EXERCISE BRIEF: Output all of the data exactly as it appears, but leave out any pictures it contains.

INPUT DATA:
========================
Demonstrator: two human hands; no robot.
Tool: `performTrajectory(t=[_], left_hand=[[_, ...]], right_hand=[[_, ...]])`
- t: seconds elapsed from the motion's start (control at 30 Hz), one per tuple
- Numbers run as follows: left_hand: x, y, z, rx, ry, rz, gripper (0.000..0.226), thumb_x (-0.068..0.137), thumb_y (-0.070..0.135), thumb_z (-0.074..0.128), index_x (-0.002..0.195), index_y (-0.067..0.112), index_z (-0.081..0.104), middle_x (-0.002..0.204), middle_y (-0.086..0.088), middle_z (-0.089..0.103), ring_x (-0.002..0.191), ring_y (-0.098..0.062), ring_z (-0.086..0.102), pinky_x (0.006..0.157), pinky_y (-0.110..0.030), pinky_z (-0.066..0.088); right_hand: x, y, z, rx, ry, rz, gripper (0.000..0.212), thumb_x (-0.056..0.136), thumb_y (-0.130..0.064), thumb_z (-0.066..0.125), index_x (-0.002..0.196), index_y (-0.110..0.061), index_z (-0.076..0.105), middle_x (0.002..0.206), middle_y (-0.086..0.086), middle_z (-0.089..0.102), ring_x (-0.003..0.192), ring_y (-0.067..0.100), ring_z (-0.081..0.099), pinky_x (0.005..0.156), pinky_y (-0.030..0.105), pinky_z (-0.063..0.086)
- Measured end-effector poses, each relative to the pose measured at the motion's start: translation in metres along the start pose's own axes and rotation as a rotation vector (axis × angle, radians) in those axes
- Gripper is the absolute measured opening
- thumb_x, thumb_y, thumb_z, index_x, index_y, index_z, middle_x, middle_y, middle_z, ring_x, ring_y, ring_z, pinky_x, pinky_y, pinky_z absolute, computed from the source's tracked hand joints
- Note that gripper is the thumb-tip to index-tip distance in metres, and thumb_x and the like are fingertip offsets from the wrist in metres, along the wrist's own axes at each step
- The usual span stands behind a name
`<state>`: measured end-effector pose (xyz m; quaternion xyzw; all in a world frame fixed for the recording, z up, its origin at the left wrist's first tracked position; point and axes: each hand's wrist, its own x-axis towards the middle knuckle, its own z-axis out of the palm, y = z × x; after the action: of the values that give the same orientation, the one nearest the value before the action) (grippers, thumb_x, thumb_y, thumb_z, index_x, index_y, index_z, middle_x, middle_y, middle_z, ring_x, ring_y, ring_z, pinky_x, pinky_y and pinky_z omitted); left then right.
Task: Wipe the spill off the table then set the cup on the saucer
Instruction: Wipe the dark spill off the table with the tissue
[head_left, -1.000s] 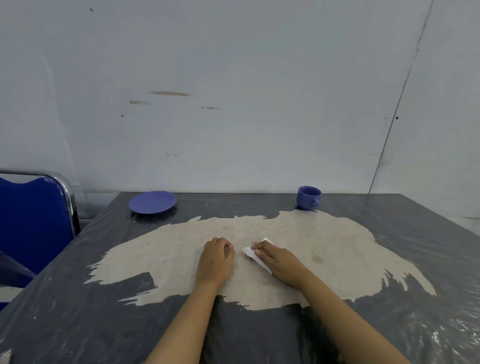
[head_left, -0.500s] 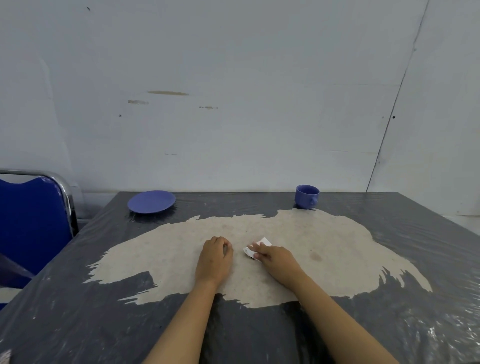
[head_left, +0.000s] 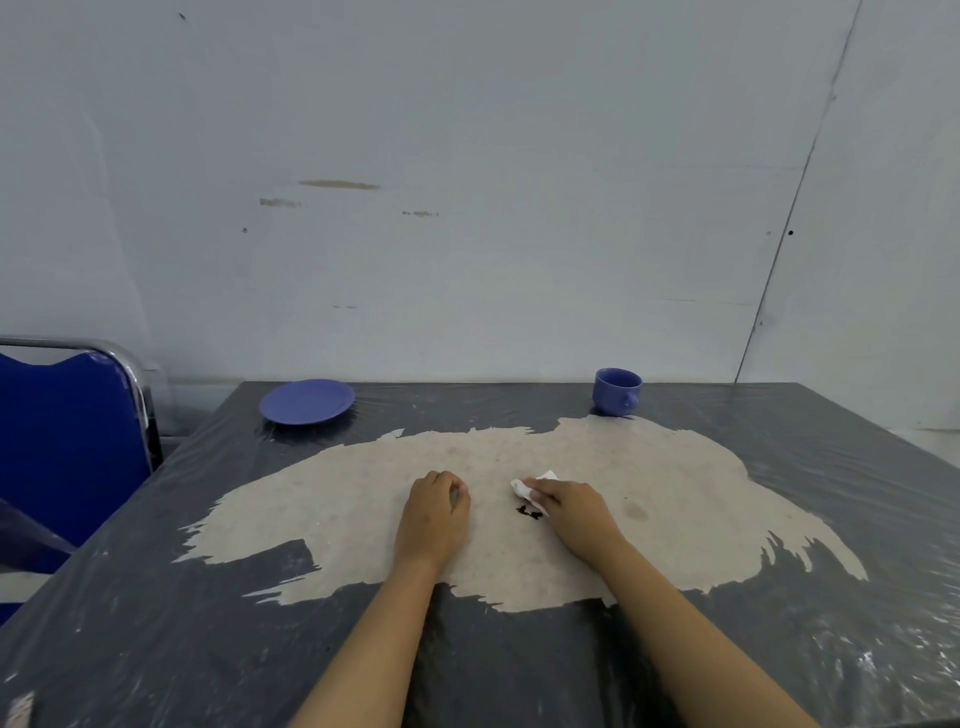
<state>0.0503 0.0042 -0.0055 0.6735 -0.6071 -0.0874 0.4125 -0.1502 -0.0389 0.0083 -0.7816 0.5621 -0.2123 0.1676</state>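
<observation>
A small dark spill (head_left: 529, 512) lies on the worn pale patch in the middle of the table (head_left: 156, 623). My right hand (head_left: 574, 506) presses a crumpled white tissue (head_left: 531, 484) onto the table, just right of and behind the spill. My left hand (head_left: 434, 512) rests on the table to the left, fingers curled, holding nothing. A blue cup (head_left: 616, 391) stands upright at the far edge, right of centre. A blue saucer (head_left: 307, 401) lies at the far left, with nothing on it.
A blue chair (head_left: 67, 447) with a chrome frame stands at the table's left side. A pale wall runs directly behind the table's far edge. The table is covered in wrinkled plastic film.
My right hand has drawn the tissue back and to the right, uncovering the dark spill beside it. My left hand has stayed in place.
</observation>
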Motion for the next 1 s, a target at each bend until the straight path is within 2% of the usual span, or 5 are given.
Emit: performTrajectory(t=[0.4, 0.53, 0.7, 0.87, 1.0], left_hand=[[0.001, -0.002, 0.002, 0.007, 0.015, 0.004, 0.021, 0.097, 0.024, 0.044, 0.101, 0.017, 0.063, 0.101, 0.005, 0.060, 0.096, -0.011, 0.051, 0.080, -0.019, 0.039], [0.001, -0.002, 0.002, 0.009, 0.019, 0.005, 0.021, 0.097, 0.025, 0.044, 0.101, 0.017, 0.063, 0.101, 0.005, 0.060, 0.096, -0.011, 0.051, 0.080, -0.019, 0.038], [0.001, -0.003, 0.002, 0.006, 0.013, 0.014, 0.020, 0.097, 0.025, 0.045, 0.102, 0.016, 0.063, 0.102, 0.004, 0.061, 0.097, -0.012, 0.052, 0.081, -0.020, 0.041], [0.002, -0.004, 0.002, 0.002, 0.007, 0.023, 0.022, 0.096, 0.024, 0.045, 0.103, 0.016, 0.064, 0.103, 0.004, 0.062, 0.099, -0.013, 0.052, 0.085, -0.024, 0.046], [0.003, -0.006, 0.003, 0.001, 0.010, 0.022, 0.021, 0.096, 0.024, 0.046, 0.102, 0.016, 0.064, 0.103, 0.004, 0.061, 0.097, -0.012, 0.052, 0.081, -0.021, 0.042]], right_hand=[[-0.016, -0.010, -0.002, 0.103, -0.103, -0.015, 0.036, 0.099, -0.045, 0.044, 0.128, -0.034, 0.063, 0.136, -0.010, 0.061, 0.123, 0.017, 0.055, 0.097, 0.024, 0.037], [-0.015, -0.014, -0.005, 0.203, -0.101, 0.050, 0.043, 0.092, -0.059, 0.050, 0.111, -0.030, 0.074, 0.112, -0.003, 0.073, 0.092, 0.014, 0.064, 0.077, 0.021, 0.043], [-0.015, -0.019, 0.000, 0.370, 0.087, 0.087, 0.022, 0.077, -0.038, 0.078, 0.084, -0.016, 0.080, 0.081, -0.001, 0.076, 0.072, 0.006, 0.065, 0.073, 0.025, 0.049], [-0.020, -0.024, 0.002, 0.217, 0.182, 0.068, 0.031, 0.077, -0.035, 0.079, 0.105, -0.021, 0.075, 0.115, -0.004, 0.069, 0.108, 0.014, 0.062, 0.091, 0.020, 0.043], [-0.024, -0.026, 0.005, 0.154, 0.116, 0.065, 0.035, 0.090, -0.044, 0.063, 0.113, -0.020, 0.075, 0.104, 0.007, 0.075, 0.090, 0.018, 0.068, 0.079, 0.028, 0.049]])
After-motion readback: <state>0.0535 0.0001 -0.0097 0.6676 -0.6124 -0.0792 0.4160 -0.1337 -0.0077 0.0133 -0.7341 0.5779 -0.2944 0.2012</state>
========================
OUTPUT BELOW:
Demonstrator: two human hands; no robot.
Tool: `performTrajectory(t=[_], left_hand=[[_, ...]], right_hand=[[_, ...]])`
- t: seconds elapsed from the motion's start (control at 30 Hz), one per tuple
- Numbers run as follows: left_hand: x, y, z, rx, ry, rz, gripper (0.000..0.226), thumb_x (-0.068..0.137), thumb_y (-0.070..0.135), thumb_z (-0.074..0.128), index_x (-0.002..0.195), index_y (-0.067..0.112), index_z (-0.081..0.104), middle_x (-0.002..0.204), middle_y (-0.086..0.088), middle_z (-0.089..0.103), ring_x (-0.002..0.191), ring_y (-0.098..0.062), ring_z (-0.086..0.102), pinky_x (0.006..0.157), pinky_y (-0.110..0.030), pinky_z (-0.066..0.088); right_hand: x, y, z, rx, ry, rz, gripper (0.000..0.212), thumb_x (-0.056..0.136), thumb_y (-0.130..0.064), thumb_z (-0.066..0.125), index_x (-0.002..0.196), index_y (-0.110..0.061), index_z (-0.076..0.105), middle_x (0.002..0.206), middle_y (-0.086..0.086), middle_z (-0.089..0.102), ring_x (-0.003..0.192), ring_y (-0.067..0.100), ring_z (-0.081..0.099), pinky_x (0.005..0.156), pinky_y (-0.030..0.105), pinky_z (-0.063..0.086)
- Measured end-effector poses, each relative to the pose measured at the motion's start: translation in metres along the start pose's own axes and rotation as a rotation vector (axis × angle, radians) in those axes
- Gripper is the absolute measured opening
- thumb_x, thumb_y, thumb_z, index_x, index_y, index_z, middle_x, middle_y, middle_z, ring_x, ring_y, ring_z, pinky_x, pinky_y, pinky_z absolute, computed from the source's tracked hand joints
- Note that gripper is the thumb-tip to index-tip distance in metres, and thumb_x and the like are fingertip offsets from the wrist in metres, along the wrist's own axes at each step
- The usual span stands behind a name
`<state>`: measured end-effector pose (xyz m; quaternion xyzw; all in a world frame fixed for the recording, z up, its origin at the left wrist's first tracked position; point and axes: each hand's wrist, its own x-axis towards the middle knuckle, its own z-axis out of the palm, y = z × x; after the action: of the values that give the same orientation, the one nearest the value before the action) (grippers, thumb_x, thumb_y, thumb_z, index_x, index_y, index_z, middle_x, middle_y, middle_z, ring_x, ring_y, ring_z, pinky_x, pinky_y and pinky_z omitted); left then right.
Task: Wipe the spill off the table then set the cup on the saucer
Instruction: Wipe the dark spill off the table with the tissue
[head_left, -1.000s] 
[head_left, -0.500s] 
[head_left, +0.000s] 
<state>0.0503 0.0042 -0.0055 0.6735 -0.6071 -0.0874 0.4125 -0.1502 -0.0389 0.0083 -0.7816 0.5621 -0.2123 0.1676</state>
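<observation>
A small dark spill (head_left: 529, 512) lies on the worn pale patch in the middle of the table (head_left: 156, 623). My right hand (head_left: 574, 506) presses a crumpled white tissue (head_left: 531, 484) onto the table, just right of and behind the spill. My left hand (head_left: 434, 512) rests on the table to the left, fingers curled, holding nothing. A blue cup (head_left: 616, 391) stands upright at the far edge, right of centre. A blue saucer (head_left: 307, 401) lies at the far left, with nothing on it.
A blue chair (head_left: 67, 447) with a chrome frame stands at the table's left side. A pale wall runs directly behind the table's far edge. The table is covered in wrinkled plastic film.
My right hand has drawn the tissue back and to the right, uncovering the dark spill beside it. My left hand has stayed in place.
</observation>
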Motion for the next 1 s, a target at each bend until the straight path is within 2% of the usual span, or 5 are given.
Emit: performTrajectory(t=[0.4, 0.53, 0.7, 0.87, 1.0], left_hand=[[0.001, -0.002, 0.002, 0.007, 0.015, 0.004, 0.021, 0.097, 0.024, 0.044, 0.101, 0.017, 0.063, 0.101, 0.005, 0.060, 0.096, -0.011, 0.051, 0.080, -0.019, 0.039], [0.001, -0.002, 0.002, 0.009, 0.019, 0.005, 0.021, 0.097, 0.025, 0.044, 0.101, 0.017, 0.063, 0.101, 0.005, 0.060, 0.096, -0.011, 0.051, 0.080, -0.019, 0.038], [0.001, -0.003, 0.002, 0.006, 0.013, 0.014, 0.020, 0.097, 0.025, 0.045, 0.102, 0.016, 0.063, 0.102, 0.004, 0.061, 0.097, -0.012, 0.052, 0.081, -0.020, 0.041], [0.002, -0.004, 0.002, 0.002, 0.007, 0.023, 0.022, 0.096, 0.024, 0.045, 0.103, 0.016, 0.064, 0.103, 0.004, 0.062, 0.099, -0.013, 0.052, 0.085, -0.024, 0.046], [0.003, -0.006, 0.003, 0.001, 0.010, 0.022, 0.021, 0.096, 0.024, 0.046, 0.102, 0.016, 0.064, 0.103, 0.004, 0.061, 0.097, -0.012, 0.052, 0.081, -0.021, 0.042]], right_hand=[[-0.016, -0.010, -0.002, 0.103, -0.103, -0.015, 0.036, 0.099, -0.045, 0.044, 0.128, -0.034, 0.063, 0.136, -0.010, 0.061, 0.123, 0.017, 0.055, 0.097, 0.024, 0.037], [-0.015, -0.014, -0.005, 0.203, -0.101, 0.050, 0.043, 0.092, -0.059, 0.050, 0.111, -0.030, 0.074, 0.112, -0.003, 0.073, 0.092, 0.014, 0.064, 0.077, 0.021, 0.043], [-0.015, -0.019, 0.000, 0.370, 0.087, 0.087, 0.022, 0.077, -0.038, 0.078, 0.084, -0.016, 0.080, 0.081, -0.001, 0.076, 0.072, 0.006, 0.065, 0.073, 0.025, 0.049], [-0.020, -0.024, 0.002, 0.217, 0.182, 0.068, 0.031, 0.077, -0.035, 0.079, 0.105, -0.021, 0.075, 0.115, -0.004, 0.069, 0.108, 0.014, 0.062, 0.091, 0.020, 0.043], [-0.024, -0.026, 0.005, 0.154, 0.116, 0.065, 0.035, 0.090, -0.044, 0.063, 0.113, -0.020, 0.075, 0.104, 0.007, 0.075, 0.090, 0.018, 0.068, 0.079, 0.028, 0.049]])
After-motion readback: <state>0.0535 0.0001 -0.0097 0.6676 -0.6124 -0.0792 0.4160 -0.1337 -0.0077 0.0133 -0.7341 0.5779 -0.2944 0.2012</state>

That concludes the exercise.